Anni frowned. “Whoever would have thought Finns might one day prefer something Russian over something from ‘clean, green’, New Zealand?”
“Yes, well, the Winter War was seventy years ago”, Mikko replied. “New Zealand’s insults are barely a week old.”
“Whatever did we do to deserve them? That’s what I can’t understand. New Zealand’s on the other side of the world. What on earth did we do to offend them?”
Mikko took another sip of his Guinness. “We didn’t do anything, Anni. It was all political, apparently.”
“Political?”
“Yes. It seems that the New Zealand social-democratic party – they call themselves ‘Labour’ over there – has elected itself a new leader; a fellow named Shearer.”
Anni giggled. “Shearer? As in sheep-shearer? How appropriate!”
“Quite” said Mikko, acknowledging his girlfriend’s witticism. “And it seems this Shearer fellow is a big admirer of Finland: praised us to the skies in his first big speech.”
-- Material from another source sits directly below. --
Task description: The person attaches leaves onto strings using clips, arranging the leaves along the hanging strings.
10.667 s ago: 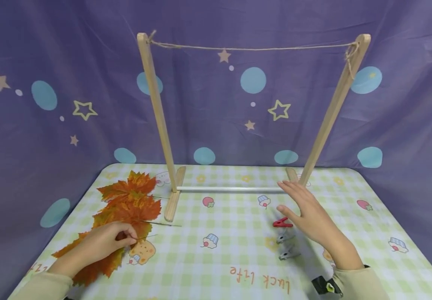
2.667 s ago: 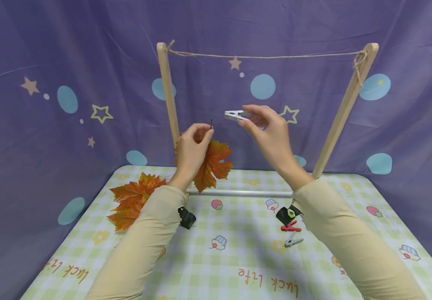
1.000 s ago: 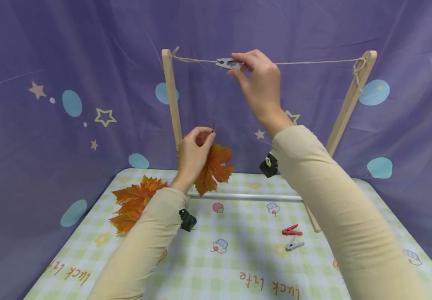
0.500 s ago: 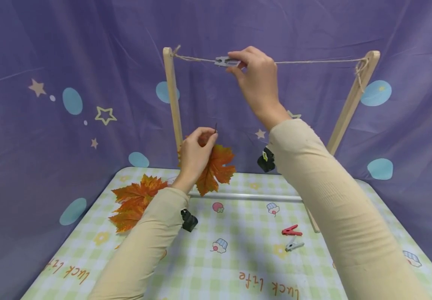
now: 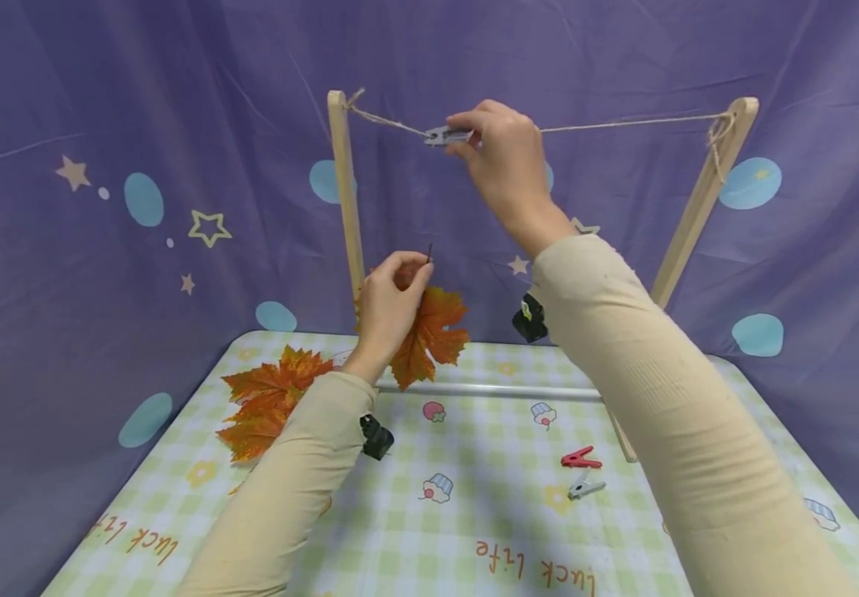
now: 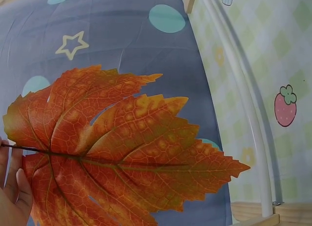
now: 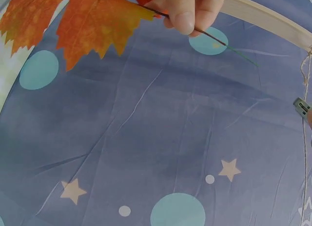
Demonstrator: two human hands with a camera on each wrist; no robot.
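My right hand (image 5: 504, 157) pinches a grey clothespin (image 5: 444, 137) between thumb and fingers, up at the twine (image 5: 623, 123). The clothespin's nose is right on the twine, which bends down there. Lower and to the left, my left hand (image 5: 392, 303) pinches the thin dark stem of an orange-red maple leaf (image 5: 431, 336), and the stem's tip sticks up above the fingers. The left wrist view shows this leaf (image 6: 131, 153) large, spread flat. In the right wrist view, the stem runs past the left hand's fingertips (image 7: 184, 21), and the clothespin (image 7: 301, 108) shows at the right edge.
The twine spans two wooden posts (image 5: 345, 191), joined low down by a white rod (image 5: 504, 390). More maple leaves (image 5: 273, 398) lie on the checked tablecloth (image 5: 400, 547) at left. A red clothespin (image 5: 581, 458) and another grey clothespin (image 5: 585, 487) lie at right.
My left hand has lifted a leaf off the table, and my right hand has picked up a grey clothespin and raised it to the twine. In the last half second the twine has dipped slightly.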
“Really? So why all the insults?”
“Shhh, I’m getting to that. But first, guess who Shearer singled out for special praise?”
“Who?”
“Esko Aho!”
“You have to be joking? Aho? The Kannuksen Kennedy? My Dad hated Aho. Reckoned he was a really arrogant bastard – always going on about making the ‘tough decisions’, except the people on the receiving end never seemed to include his wealthy mates. No surprise that he ended up working for Nokia.”
“Yep, that’s the guy. I can’t help thinking that this Shearer fellow must have been told a whole lot of nonsense about Aho. I mean he was elected just before the Soviet Union imploded and the economy tanked. About the only thing he’s remembered for is taking us into the European Union – which anyone who was Prime Minister at the time would have done. Apart from that he was just another Centre Party chancer in an expensive suit.”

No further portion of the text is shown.